YOUR ASSIGNMENT
Take the listing below and print exactly the lines starting at the line containing "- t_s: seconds" and ending at the line containing "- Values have", both ends included, and no others.
*** Opening of EXERCISE INPUTS ***
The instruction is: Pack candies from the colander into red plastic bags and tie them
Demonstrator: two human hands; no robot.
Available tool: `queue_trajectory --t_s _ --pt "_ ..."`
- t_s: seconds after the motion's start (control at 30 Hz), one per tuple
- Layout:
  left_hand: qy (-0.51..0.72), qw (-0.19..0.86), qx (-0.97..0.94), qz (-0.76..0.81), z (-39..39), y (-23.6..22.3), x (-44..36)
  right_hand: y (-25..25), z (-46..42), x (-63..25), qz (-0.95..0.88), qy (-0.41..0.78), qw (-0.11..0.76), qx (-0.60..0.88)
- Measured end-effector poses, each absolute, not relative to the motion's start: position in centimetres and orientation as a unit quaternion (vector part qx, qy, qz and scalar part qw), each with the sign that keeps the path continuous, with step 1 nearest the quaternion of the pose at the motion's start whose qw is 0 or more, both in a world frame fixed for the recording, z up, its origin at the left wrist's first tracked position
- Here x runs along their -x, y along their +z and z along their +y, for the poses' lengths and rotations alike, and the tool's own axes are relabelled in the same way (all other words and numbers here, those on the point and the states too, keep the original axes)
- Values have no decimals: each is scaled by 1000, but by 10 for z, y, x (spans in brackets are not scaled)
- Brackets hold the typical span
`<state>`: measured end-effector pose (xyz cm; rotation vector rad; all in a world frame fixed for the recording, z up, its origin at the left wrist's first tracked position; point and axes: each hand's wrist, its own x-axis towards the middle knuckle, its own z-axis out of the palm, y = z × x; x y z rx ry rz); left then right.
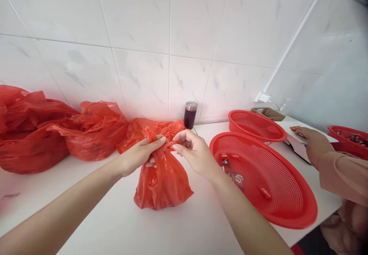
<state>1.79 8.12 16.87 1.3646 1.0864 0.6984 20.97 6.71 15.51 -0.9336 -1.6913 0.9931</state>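
A filled red plastic bag (165,182) rests on the white table in front of me, its neck gathered at the top. My left hand (143,151) is wrapped around the bag's neck, with the thumb on top and some fingertips showing behind the thin plastic. The fingers of my right hand (193,147) pinch a twisted end of the bag's handle just right of the neck. The bag's contents are hidden by the plastic.
Several red bags (97,132) line the wall at left. A dark thermos (190,115) stands behind. At right are a red basket (287,170) with a few small packets, another basket (255,124), and a co-worker's hand (312,136) over a scale (300,147).
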Motion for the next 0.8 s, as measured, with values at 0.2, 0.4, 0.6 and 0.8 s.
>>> queue_trajectory --t_s 0.2,0.4,0.6,0.8 --pt "199 540 -739 350 77 182 -6 166 16 -205 -755 338 467 312" --pt "202 328 -820 423 72 167 -13 128 51 -199 -697 349 478 404" --pt "315 -8 -841 439 66 133 -21 100 64 -190 -640 489 455 379" --pt "294 115 -852 419 67 126 -11 113 46 -191 -656 515 429 348"
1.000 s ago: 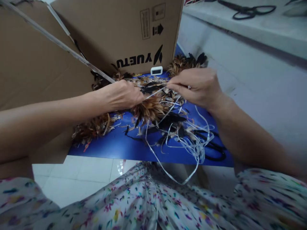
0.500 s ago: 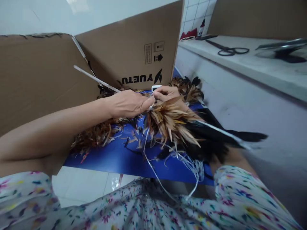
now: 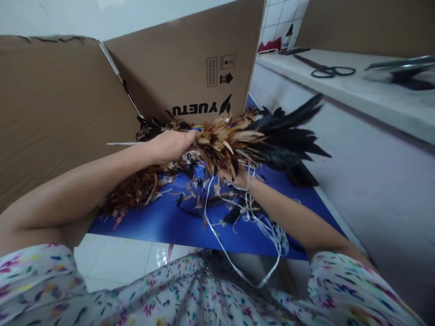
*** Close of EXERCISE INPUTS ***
REPLY
- t_s: seconds after the motion's start (control at 30 Hz), one per tuple
- Layout:
  left_hand: qy (-0.51..0.72), qw (-0.19..0.86), qx (-0.97..0.94), qz (-0.76..0.81), z (-39..39), y (-23.6..22.3), x (-44..36)
  right_hand: y (-25..25), z (-46..42), x (-63..25), qz (-0.95..0.88), qy (-0.41..0.78), qw (-0.11..0.76), qx (-0.60..0.88)
- Measured end-effector poses, each absolute, not relative to the motion's start: position in centimetres and orientation as a unit quaternion (vector part qx, qy, qz and scalar part qw), each with the sign that keeps the path continuous, with step 1 nearest the quaternion of the pose at the motion's start whose qw is 0 or more, both in a world frame fixed for the recording, z up, its origin at the left wrist's first tracked position
- Here x runs along their -x, y along their +z and z along their +y, for the poses' lengths and rotations alike, and the tool's own axes are relabelled in the same way (all other words and numbers here, those on the point and the states too, keep the original axes)
- Values have no decimals: each is scaled by 1000, but by 10 for z, y, x (spans in brackets are not scaled)

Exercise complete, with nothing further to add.